International Journal of Computer Applications |
Foundation of Computer Science (FCS), NY, USA |
Volume 122 - Number 8 |
Year of Publication: 2015 |
Authors: A.rama Satish, P.bala Krishna Prasad |
10.5120/21717-4858 |
A.rama Satish, P.bala Krishna Prasad . Spotting Outliers in Large Distributed Datasets using Cell Density based Approach. International Journal of Computer Applications. 122, 8 ( July 2015), 1-7. DOI=10.5120/21717-4858
Outliers are abnormal instances or observations. Detecting data outliers is a very important concept in Knowledge data discovery. Outlier detection has been studied in the context of a large number of research areas like large distributed systems, data mining, wireless sensor networks(WSN), health monitoring, environmental science, statistics, etc. , Density based (DB) outlier detection techniques are robust in detecting outliers. In many applications, too much voluminous distributed data is generating every day.
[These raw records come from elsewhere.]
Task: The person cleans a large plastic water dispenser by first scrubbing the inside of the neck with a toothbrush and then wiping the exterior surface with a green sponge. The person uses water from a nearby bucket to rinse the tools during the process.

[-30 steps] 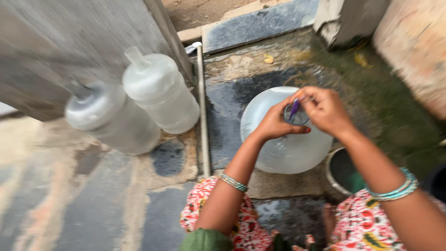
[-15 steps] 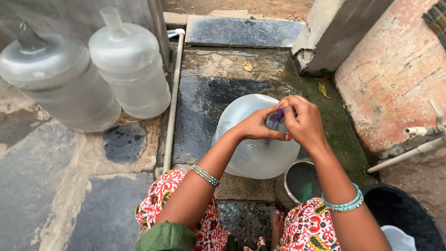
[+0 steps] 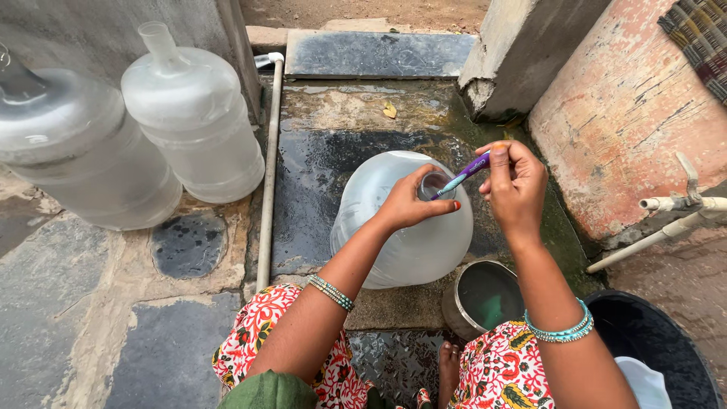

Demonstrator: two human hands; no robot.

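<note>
Two hands are busy at the mouth of a big clear water jug [image 3: 409,242], which stands on the wet dark stone slab [image 3: 318,174] roughly at the slab's middle. The left hand [image 3: 413,201] is curled around the jug's neck, fingers wrapped and gripping it. The right hand [image 3: 515,185] is closed in a pinch on a purple toothbrush [image 3: 462,176], whose far end pokes down into the jug's opening. A steel pot [image 3: 485,297] sits just beside the jug, at the slab's near edge, and a black tub [image 3: 659,356] lies beyond it on the right. Two more clear jugs [image 3: 193,121] stand well apart on the paving to the left, past a white pipe [image 3: 267,174] running along the slab's left edge. A tap pipe [image 3: 674,208] juts from the pink wall on the right
</note>
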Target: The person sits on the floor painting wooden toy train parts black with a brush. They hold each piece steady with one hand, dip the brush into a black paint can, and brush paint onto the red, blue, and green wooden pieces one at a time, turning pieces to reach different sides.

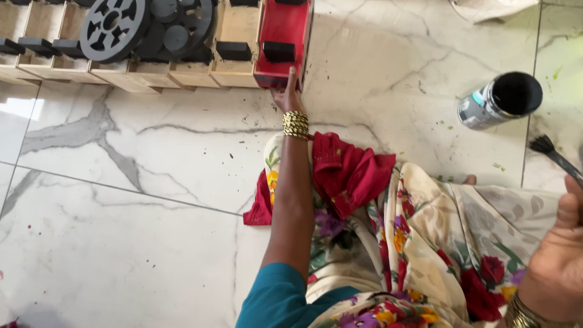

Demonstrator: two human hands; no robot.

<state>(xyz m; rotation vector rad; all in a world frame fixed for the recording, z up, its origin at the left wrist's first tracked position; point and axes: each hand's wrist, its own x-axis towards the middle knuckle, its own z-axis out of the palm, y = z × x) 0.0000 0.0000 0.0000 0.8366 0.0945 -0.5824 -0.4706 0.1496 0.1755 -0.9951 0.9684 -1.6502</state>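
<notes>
My left hand (287, 96), with gold bangles on the wrist, reaches forward and touches the near end of a red-painted wooden toy vehicle (283, 36) with black blocks on it. My right hand (562, 243) at the right edge holds a paintbrush (554, 155) with a dark bristle head, raised over the floor. An open paint tin (501, 100) with a black inside lies tilted on the marble floor near the brush.
A row of unpainted wooden toy bodies (121, 73) with black blocks and black wheels (115, 27) lines the top left. My floral garment and a red cloth (349, 173) cover the floor (121, 200) at centre right. Paint specks dot the tiles.
</notes>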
Finding deviating observations in the large distributed database rather than in any individual database is not a simple task. Integrating distributed database cause two major problems. First, render massive data from different databases. In addition, data integration may cause violation of data security and leakage of sensitive information. In this work we propose cell density based mechanism for outlier detection (CDOD) in large distributed databases. A centralized detection paradigm is used; it allows overcoming the expensive data integration and information leakage. The experimental results show robustness for finding outliers in large number of databases, instances and attributes.